From harem manga, we move on to reverse harem manga. It's been a while since we've gotten a new one; most of the more prominent shoujo titles have focused either on supernatural romances or more traditional schoolroom stuff. It even got the benefit of having a (fairly good, from my understanding) anime to pave a path for it. So can it live up to its modest hype?
YONA OF THE DAWN (Akatsuki no Yona), by Mizuho Kusanagi. First published in 2009 and first published in North America in 2016.
Princess Yona is the pampered child of the gentle King Il in a faraway kingdom. While she wants for nothing, the only thing she truly wants is the love of her childhood friend and cousin Su-Won. Her life is forever altered when Su-Won slays her father in a bloody coup. She's forced to flee for her life with only her personal guard Hak to protect her. Will Yona find the strength within herself to continue on, or will she be consumed by her grief?
Yona of the Dawn manages to temper its frothy reverse harem trappings with some serious drama. Were it not for some poor timing with some flashbacks, it would be an outstanding debut.
That being said, a lot of the elements Kusanagi uses are pretty standard for the shoujo world. We have a sheltered, lovesick teenage girl for a heroine, complete with red hair that she loathes but others find beautiful. There's a snarky, dark-haired future love interest who alternates between fighting with her and admiring her from afar. There's even a light-haired princely type whose placid exterior hides a secret.
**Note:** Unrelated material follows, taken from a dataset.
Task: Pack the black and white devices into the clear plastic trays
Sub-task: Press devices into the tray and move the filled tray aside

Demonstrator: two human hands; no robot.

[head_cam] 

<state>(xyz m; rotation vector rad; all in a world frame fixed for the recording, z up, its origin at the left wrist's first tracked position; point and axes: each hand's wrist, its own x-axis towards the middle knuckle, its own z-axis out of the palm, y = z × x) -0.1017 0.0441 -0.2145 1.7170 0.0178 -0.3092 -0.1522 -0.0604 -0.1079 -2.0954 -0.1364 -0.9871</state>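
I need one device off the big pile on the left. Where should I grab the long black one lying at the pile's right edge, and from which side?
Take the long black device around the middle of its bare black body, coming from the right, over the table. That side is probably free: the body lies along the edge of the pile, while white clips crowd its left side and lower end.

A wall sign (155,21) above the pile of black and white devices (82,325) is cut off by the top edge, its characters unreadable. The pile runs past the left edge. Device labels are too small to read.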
Were it not for the faux-historical Korean setting, this could be the start of many a popular shoujo story.
Then the princely type flat-out murders the heroine's father in cold blood and shit get real.
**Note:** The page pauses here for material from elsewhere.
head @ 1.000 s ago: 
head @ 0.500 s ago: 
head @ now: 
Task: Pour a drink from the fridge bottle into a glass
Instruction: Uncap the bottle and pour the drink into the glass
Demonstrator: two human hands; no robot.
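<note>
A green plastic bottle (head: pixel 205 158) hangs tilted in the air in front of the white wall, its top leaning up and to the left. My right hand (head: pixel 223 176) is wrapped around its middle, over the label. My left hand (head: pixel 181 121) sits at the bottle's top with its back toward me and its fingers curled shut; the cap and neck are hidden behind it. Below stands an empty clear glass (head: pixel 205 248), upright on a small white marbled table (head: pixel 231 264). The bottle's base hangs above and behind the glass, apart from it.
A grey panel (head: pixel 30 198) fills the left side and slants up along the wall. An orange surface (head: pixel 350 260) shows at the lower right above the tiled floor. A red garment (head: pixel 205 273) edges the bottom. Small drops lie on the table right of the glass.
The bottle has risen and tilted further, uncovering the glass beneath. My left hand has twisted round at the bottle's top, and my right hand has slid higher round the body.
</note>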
What makes Yona really effective is how seriously it takes this trauma. Yona isn't just sad, she's nearly catatonic from her grief and betrayal. She spends most of the second half mentally sorting out her feelings for Su-Won. Were Yona a more shallow character, this might come off as turning her into a load in constant need of rescue. Instead it's handled with enough nuance to actually lend her some depth. Even Hak ceases being a jackass by doing his best to make her comfortable while still giving her some space to sort stuff now. What really surprised me was that to some degree, they did the same with Su-Won. It would have been easy to have written him off as a cackling villain and be done with it. Instead he's shown to have doubts about his actions and is also mourning his sister-like affection for Yona. I'm sure the dramatic payoff won't be coming for some time, but it's good to get a plot thread like that going so early.
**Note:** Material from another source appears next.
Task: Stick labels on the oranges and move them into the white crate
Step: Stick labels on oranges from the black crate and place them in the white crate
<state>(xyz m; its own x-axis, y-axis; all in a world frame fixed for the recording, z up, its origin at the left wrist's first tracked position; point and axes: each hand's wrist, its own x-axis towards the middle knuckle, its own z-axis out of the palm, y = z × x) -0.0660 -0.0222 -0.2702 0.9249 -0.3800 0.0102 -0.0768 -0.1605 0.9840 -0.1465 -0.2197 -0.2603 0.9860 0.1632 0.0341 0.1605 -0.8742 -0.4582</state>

The only real misstep here is indulging in a couple of extended flashbacks right after Yona is forced to flee. It's not like they're completely unnecessary, as they help to establish how the dynamic between Yona, Hak and Su-Won came to be. It also fills in a few other details, such as hints towards Su-Won's upbringing. Nonetheless, it stops the momentum of the story dead in its tracks and it takes a while for things to pick back up again. I feel like they would have worked better as bonus chapters than they do as part of the main story. Still, if that's the worst thing this first volume can do, then it promises that things will only get better and more interesting from here.
The most notable thing about Yona of the Dawn's art is the Korean influence on the setting. It's obvious in the names, in how the silhouette of the costumes more strongly resemble hanboks than kimonos, and in the occasional glance at exotic, ornate rooms of Yona's palace. It doesn't add much beyond some fanciful flare, but it's a nice change of pace from the expies of ancient Japan and China that more frequently populate these sorts of stories. In comparison, the characters themselves are drawn more conventionally, all wide-eyed and pretty. There are some nicely drawn glances from the side, but Kusanagi isn't bringing anything new to the table here. The same goes for her composition. It's perfectly effective, but she doesn't do anything striking or breathe life into the occasional bit of fighting. It's just a little disappointing that the artwork can't live up to the standards of the story.
Yona of the Dawn is deeper than the pretty boys and average art would suggest. There's emotional nuance here that's not always seen in shoujo. If it can keep this up, then Yona of the Dawn can turn into something truly special.
This series is published by Viz. This series is ongoing in Japan with 23 volumes available. 3 volumes have been published and all are currently in print.